■ **What to do**:
Where a line holds the word "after", copy it from the records.

[Dataset items]
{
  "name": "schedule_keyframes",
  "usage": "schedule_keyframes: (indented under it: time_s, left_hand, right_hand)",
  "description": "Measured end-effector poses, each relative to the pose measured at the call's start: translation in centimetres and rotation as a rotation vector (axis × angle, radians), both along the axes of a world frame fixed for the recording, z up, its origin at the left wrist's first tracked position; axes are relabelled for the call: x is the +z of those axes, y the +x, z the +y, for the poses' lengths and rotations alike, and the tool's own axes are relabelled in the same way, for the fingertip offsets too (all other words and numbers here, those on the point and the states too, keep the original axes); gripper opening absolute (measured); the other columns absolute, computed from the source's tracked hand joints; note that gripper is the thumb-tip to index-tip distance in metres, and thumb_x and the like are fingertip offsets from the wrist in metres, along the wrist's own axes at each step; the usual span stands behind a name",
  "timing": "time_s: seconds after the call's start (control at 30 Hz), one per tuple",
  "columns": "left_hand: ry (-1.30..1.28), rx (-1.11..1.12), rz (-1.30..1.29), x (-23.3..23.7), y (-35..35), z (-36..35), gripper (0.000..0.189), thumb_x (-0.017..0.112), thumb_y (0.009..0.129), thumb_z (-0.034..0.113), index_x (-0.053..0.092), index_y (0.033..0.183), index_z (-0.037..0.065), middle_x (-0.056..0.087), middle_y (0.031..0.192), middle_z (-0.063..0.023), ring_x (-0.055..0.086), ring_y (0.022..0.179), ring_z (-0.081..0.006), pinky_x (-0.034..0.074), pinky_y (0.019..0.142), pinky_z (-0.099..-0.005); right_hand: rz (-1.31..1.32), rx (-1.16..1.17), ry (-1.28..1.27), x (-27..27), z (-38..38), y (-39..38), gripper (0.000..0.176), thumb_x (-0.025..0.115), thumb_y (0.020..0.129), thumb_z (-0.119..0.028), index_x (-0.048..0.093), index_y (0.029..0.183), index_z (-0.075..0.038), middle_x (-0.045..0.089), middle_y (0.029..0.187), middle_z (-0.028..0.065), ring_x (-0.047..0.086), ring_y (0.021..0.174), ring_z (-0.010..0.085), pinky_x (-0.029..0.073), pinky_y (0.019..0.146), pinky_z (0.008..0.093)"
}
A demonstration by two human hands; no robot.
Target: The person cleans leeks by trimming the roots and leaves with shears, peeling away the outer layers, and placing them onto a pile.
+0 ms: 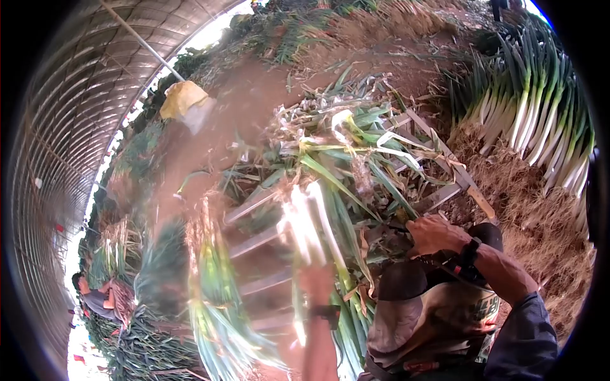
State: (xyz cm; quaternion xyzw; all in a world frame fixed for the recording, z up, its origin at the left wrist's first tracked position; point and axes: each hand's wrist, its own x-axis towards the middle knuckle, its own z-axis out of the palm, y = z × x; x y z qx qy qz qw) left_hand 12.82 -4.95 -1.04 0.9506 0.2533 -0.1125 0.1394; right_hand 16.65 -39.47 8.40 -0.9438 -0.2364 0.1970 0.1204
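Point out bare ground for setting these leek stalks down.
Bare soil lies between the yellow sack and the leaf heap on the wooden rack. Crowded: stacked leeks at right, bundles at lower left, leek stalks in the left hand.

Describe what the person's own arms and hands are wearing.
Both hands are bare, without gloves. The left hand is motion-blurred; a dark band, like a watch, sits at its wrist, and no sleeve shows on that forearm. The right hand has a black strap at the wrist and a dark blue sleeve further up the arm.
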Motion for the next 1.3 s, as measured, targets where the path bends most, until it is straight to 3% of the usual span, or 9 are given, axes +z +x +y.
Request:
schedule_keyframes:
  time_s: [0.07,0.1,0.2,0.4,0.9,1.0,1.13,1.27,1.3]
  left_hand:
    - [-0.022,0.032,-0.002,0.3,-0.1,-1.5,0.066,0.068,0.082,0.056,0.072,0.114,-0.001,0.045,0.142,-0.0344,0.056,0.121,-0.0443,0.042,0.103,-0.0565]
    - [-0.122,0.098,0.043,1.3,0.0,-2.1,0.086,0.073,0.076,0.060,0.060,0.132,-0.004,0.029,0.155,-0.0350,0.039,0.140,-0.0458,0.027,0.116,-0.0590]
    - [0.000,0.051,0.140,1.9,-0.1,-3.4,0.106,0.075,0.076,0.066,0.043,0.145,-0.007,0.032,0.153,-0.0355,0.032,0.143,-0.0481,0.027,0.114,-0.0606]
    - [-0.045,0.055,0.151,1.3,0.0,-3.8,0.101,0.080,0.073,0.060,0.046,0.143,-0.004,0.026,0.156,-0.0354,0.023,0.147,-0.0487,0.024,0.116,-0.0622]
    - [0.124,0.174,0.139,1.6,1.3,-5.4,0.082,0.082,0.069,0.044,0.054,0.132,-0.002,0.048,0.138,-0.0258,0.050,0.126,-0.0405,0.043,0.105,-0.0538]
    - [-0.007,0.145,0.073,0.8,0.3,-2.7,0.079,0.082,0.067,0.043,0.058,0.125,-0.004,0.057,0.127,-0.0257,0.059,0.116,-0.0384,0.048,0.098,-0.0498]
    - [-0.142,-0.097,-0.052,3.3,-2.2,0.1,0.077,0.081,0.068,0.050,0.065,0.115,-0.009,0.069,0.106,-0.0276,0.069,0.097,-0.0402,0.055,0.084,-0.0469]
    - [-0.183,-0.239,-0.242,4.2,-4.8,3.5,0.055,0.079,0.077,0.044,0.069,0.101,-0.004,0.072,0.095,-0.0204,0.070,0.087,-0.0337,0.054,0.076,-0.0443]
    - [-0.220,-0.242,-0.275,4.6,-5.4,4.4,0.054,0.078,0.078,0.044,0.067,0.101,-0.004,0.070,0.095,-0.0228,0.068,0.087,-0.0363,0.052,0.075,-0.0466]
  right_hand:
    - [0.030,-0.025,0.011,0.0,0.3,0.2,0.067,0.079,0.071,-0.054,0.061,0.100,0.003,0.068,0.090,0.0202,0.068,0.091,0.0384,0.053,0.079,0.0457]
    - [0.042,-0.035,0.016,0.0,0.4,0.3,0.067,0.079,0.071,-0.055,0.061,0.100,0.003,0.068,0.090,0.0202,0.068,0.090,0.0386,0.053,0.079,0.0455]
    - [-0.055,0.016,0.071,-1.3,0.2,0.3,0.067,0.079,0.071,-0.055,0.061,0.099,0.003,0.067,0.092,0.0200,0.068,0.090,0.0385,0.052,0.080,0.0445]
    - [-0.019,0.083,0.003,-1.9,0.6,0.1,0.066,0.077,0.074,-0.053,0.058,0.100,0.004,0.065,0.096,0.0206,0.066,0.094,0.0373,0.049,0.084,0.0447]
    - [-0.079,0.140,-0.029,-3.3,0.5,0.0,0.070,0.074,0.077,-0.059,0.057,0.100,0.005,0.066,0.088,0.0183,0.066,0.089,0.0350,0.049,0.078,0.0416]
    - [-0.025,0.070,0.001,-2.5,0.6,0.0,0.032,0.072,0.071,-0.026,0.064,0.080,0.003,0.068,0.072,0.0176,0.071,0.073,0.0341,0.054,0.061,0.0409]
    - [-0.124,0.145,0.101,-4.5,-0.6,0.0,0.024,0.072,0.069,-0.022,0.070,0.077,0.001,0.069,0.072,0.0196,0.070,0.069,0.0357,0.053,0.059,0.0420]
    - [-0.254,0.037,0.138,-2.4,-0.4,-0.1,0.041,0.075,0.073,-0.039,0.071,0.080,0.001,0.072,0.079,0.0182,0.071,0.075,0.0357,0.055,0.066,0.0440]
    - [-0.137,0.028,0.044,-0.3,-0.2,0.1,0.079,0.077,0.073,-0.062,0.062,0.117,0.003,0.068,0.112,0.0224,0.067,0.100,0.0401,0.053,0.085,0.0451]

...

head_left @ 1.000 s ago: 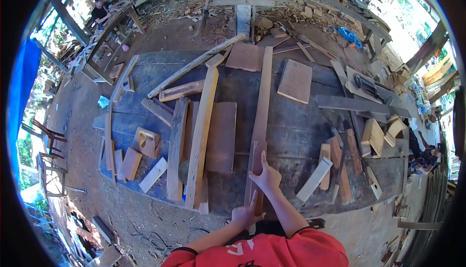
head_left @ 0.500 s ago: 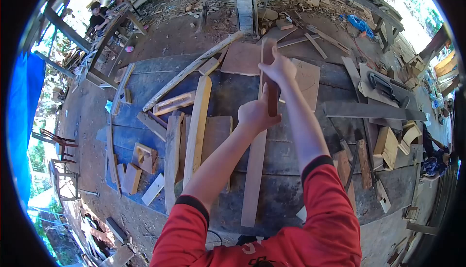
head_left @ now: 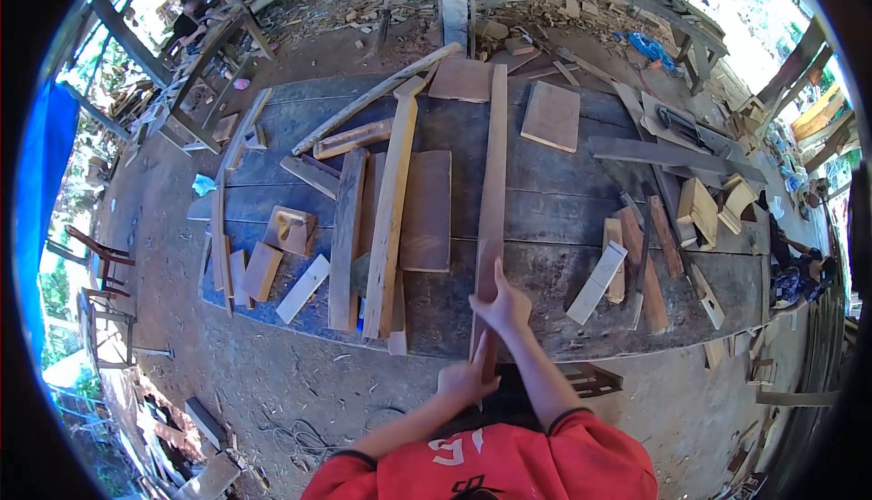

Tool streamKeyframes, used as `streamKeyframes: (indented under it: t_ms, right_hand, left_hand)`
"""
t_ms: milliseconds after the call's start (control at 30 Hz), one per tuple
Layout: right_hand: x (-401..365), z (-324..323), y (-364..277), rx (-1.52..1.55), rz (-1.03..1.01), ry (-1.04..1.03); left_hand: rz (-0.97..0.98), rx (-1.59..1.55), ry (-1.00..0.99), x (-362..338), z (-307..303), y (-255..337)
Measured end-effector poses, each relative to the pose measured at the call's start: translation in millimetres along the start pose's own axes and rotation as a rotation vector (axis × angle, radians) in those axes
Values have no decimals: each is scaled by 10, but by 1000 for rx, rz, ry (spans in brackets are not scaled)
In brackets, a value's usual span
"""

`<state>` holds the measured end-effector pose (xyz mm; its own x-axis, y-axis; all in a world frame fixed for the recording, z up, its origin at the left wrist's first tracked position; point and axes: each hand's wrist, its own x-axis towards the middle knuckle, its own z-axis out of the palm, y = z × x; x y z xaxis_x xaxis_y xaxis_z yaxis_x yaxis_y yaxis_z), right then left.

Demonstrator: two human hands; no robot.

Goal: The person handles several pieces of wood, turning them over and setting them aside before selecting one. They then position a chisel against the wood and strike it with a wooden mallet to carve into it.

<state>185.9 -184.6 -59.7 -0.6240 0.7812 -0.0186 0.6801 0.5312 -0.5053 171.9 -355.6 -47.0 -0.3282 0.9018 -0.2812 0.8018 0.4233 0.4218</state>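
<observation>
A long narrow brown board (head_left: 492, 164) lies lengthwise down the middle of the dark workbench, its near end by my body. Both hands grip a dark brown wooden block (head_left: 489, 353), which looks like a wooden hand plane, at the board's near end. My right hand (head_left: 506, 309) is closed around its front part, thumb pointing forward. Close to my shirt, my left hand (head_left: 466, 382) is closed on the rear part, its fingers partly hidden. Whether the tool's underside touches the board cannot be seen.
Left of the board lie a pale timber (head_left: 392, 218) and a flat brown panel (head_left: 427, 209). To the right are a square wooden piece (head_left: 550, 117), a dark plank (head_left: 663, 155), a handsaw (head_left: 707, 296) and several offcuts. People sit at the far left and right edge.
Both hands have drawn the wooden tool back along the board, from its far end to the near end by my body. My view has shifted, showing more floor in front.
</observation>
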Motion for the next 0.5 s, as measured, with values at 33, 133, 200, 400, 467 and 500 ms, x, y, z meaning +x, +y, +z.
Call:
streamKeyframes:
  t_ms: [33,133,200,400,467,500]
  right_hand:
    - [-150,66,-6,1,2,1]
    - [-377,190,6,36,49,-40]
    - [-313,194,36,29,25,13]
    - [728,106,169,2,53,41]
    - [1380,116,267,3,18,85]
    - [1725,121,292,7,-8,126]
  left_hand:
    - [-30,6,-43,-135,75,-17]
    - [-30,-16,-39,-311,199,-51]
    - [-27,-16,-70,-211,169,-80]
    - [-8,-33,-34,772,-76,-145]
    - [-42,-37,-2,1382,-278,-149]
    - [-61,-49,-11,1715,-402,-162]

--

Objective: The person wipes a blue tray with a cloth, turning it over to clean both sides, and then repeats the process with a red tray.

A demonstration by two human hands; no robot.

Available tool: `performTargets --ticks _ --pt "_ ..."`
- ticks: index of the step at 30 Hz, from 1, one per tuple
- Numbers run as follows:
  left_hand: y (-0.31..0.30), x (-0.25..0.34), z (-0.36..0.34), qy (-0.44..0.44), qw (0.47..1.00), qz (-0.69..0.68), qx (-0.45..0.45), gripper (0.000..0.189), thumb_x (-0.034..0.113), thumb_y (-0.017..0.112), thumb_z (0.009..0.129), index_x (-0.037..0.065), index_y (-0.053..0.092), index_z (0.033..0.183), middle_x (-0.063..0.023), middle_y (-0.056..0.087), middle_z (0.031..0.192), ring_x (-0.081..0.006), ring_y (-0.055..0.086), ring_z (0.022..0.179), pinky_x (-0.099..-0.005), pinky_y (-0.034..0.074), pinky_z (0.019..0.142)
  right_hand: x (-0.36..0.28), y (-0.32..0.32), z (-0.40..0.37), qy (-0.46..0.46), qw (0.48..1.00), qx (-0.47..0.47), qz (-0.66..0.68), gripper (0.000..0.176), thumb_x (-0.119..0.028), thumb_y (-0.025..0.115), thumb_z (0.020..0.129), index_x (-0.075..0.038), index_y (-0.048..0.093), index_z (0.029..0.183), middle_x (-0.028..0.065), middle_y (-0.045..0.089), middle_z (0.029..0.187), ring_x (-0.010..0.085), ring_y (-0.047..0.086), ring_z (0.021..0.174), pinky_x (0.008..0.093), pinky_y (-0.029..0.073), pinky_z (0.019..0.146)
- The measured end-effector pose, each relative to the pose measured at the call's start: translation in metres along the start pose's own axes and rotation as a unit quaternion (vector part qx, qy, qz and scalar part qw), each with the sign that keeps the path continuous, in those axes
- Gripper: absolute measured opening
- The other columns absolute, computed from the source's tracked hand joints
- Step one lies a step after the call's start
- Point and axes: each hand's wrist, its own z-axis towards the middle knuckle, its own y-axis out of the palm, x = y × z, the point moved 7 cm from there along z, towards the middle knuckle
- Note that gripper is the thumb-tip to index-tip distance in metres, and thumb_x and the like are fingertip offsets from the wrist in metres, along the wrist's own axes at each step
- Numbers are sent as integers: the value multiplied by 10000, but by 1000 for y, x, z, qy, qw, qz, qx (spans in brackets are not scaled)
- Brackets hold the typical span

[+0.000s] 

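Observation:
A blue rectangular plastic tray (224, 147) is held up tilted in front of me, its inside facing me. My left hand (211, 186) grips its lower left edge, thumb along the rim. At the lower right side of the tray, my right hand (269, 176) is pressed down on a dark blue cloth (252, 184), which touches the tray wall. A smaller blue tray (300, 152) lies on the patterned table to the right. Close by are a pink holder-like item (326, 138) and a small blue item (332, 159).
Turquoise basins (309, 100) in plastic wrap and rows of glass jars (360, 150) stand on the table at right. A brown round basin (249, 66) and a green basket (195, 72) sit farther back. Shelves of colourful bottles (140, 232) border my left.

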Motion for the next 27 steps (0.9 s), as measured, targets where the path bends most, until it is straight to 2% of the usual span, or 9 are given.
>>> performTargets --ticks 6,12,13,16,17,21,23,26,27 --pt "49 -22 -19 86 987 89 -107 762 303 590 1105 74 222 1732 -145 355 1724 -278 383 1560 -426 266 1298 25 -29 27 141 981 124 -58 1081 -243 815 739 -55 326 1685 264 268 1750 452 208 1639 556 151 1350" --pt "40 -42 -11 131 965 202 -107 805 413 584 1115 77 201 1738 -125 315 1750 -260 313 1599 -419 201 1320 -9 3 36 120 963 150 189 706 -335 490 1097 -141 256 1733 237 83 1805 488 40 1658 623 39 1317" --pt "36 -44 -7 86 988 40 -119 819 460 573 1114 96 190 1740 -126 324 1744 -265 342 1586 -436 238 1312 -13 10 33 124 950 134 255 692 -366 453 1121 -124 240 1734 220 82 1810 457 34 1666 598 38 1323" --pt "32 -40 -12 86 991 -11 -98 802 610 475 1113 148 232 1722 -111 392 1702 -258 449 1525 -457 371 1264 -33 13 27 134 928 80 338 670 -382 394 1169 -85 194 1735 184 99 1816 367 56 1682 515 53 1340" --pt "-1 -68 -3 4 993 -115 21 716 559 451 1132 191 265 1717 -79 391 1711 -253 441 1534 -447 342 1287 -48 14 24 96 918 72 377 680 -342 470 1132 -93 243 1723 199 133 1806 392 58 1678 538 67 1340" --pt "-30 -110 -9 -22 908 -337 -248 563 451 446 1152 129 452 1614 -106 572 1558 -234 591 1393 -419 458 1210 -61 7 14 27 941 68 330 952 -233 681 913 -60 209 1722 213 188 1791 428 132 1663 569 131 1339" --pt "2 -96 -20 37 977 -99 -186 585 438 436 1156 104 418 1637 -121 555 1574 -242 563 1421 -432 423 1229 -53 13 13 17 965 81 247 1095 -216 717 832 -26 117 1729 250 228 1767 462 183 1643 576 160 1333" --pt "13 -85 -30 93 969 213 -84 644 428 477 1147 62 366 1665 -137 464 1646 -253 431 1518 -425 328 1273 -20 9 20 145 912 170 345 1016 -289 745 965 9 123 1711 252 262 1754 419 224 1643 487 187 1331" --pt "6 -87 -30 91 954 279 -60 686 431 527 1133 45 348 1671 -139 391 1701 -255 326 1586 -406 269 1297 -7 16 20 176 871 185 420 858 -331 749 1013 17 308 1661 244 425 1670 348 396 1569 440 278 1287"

■ **Response area**:
  "timing": "time_s: seconds after the call's start (control at 30 Hz), one per tuple",
t_ms: milliseconds after the call's start (control at 30 Hz), one per tuple
- Step one lies a step after the call's start

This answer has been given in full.